* What you are asked to do:
Output range, inclusive: from the line containing "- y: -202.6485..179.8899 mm" to the line containing "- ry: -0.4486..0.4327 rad". Restate those lines from the data below word for word and only those.
══ Record extracts
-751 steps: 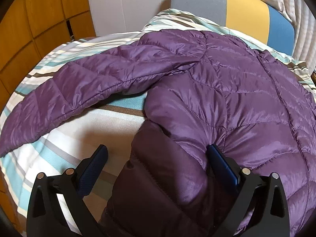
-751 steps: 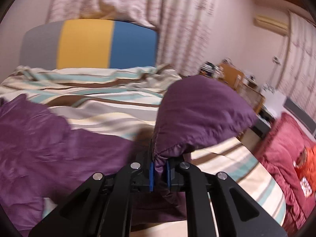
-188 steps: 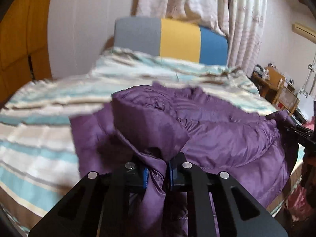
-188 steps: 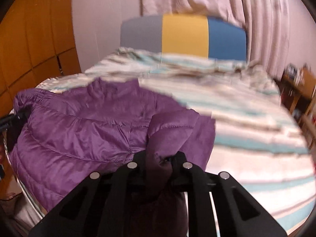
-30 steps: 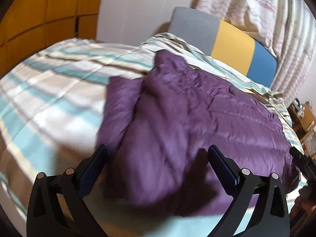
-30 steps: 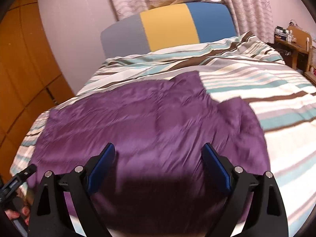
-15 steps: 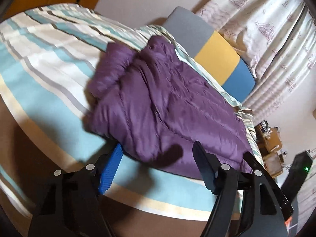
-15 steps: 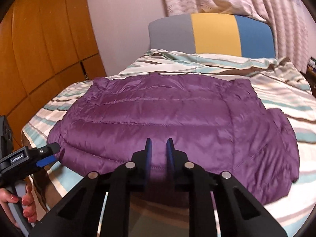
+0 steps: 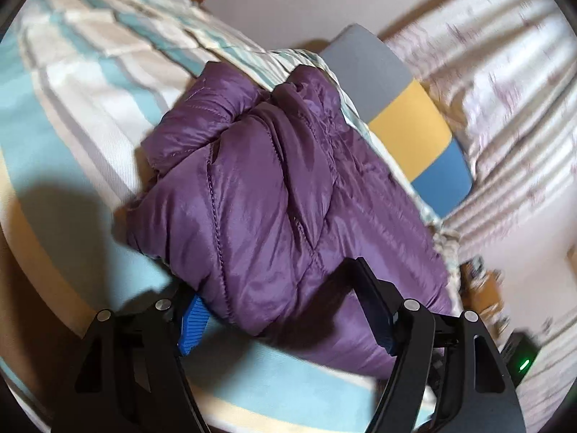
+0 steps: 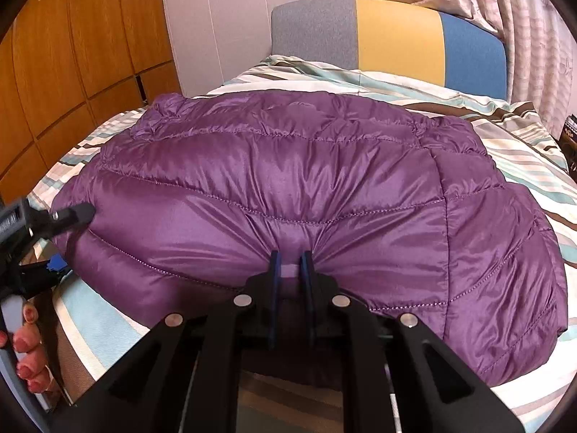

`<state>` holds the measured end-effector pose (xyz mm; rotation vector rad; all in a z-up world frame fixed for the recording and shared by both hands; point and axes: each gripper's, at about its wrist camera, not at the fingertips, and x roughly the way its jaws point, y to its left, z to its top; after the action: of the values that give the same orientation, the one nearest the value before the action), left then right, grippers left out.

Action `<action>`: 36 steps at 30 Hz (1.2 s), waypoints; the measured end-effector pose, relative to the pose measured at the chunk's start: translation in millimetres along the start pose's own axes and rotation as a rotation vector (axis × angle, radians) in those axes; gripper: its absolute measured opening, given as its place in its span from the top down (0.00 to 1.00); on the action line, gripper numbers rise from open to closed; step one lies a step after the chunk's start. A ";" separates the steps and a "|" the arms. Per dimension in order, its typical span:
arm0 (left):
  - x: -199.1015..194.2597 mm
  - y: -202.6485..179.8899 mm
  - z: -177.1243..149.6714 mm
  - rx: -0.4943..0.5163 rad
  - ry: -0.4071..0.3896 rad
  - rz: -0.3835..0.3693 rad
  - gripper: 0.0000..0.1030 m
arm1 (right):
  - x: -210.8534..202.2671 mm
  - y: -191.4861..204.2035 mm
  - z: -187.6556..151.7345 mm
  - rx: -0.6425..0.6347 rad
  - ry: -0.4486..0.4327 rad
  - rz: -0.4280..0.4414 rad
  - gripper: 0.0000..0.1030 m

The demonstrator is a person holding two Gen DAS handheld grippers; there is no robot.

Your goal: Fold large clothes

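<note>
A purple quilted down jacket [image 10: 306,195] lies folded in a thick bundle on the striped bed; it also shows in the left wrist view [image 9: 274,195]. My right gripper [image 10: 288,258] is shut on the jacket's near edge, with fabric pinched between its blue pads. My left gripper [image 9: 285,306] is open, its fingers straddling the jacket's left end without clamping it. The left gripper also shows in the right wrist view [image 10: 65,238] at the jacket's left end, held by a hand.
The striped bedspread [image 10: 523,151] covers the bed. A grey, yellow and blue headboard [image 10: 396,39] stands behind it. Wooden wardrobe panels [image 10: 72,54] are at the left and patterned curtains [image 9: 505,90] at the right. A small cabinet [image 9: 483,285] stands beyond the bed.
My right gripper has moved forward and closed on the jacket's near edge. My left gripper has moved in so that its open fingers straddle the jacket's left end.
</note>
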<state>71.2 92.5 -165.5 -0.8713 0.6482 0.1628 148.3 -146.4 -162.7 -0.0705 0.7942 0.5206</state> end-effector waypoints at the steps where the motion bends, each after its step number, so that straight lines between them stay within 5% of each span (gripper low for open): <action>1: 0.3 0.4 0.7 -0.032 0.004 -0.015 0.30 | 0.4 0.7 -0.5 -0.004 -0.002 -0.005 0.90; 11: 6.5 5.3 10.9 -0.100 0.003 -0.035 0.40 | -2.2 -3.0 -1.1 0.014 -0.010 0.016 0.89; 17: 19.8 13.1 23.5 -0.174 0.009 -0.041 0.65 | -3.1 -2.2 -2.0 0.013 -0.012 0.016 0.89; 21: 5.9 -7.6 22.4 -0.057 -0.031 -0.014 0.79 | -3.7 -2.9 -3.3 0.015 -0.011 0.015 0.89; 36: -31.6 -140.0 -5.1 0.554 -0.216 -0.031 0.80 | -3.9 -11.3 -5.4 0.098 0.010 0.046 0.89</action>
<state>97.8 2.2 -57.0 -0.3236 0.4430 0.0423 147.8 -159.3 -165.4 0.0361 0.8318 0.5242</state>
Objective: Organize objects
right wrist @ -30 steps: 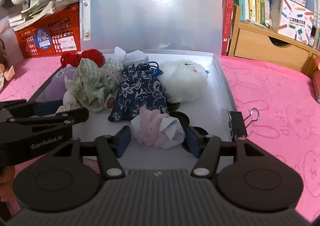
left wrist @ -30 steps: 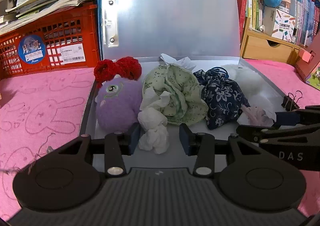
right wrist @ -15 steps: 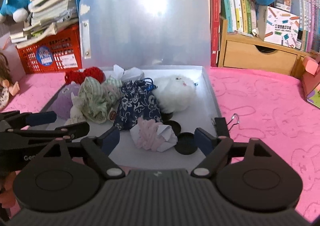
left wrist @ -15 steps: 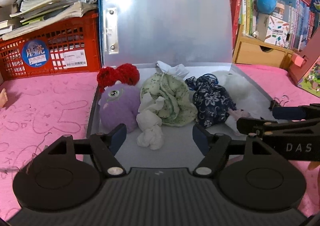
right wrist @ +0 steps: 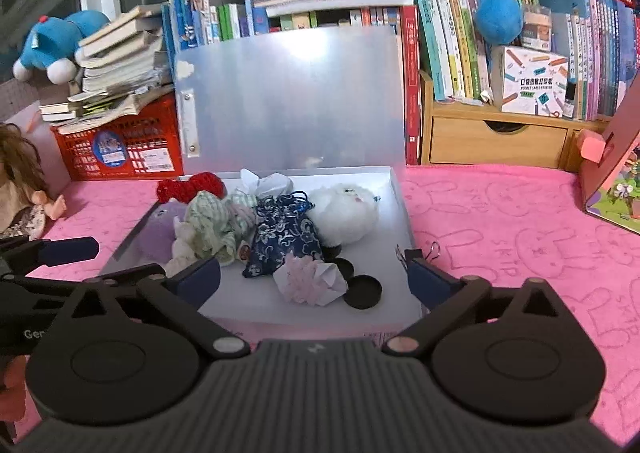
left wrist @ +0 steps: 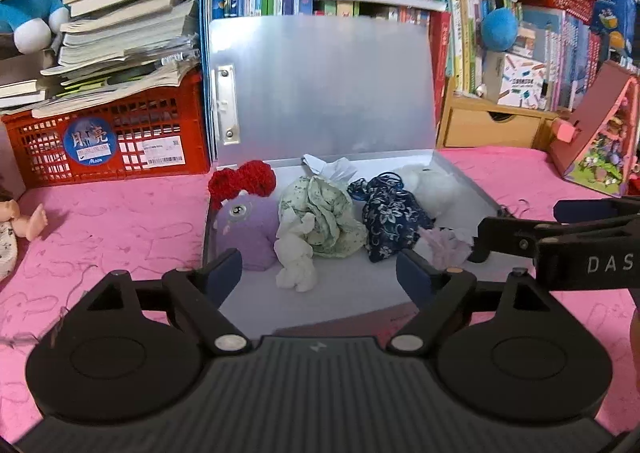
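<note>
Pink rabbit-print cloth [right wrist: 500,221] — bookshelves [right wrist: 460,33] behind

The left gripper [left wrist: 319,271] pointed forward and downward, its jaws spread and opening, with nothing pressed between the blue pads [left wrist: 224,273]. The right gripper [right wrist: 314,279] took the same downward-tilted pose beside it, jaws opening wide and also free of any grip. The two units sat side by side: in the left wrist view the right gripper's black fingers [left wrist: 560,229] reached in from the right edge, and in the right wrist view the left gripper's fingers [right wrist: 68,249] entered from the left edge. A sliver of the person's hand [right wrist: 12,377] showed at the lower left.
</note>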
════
* Solution to this task:
  - y: -202.6485..179.8899 mm
  - z: -177.1243..149.6714 mm
  - rx: -0.4943..0.5163 rad
  - ry: -0.4071..0.3896 rad
  - rz: -0.3835..0.3693 rad
  - gripper: 0.0000..0.1030 m
arm1 (right):
  - x: -210.8534..202.2671 mm
  - y: -191.4861..204.2035 mm
  - z: -187.6556..151.7345 mm
  - rx: -0.6425..0.6347 rad
  - ry: -0.4486..0.4327 rad

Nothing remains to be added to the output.